MONSE has made significant achievements since its inception in January 2021. Through its Foundational Year, it has focused on defining and staffing the work, building the infrastructure to support it, developing key local, state, and federal partnerships to strengthen coordination, initiating pilots to begin to prove concepts articulated in the plan, and starting the work of coordinating City agency partners.

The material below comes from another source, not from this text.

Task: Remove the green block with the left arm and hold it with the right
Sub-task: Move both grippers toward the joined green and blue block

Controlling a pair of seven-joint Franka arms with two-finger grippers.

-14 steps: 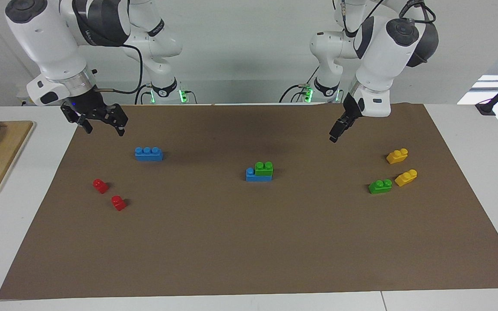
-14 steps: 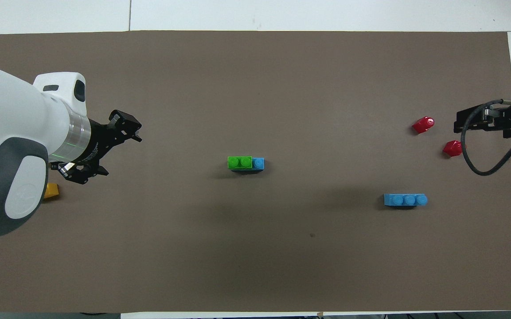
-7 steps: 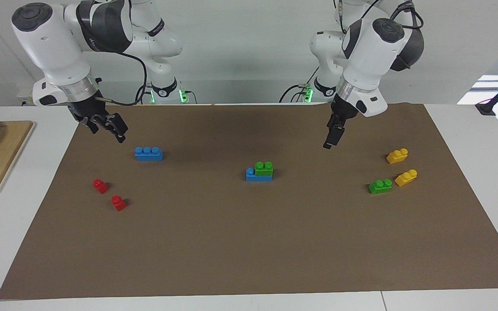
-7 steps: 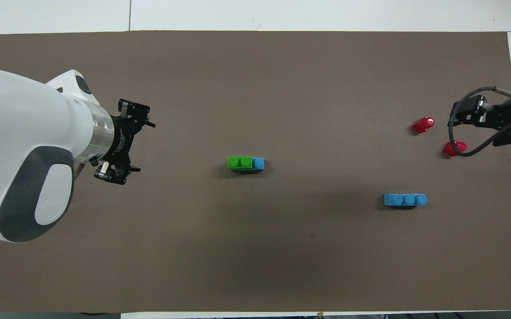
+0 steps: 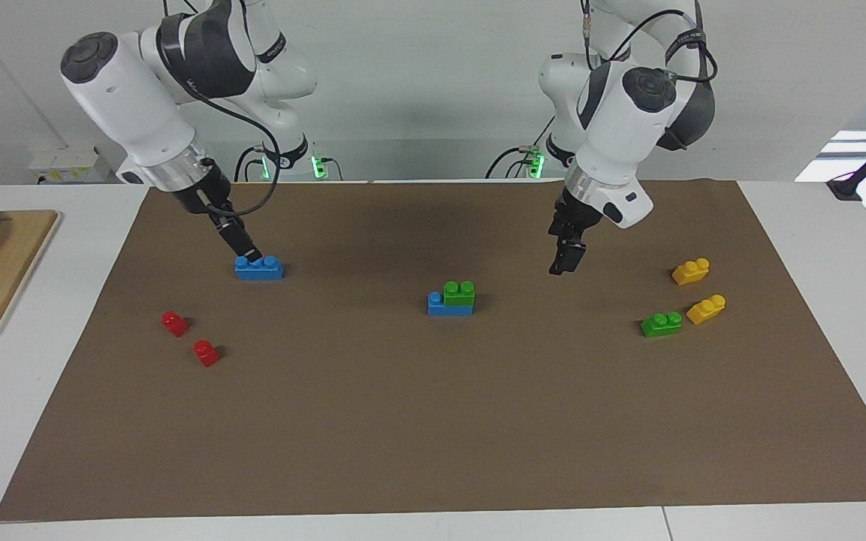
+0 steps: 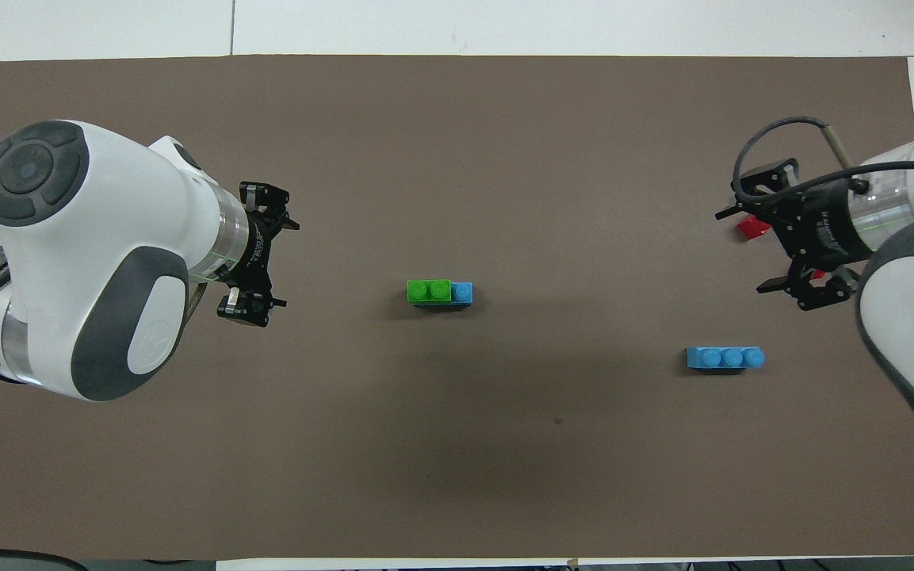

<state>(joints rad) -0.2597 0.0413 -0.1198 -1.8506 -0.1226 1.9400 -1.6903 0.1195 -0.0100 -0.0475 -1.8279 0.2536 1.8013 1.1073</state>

Under Mayor Scott’s leadership, the year-old agency has accomplished the following:
- Began implementation of the Group Violence Reduction Strategy (GVRS) in the Western Police District, in partnership with local and national technical advisors, BPD, the State’s Attorney’s Office, the United States Attorney’s Office, federal and state law enforcement agencies including the DEA, ATF, FBI, U.S. Marshals, Maryland DPSCS, DJS, DP&P, other government services, and service providers Roca and YAP.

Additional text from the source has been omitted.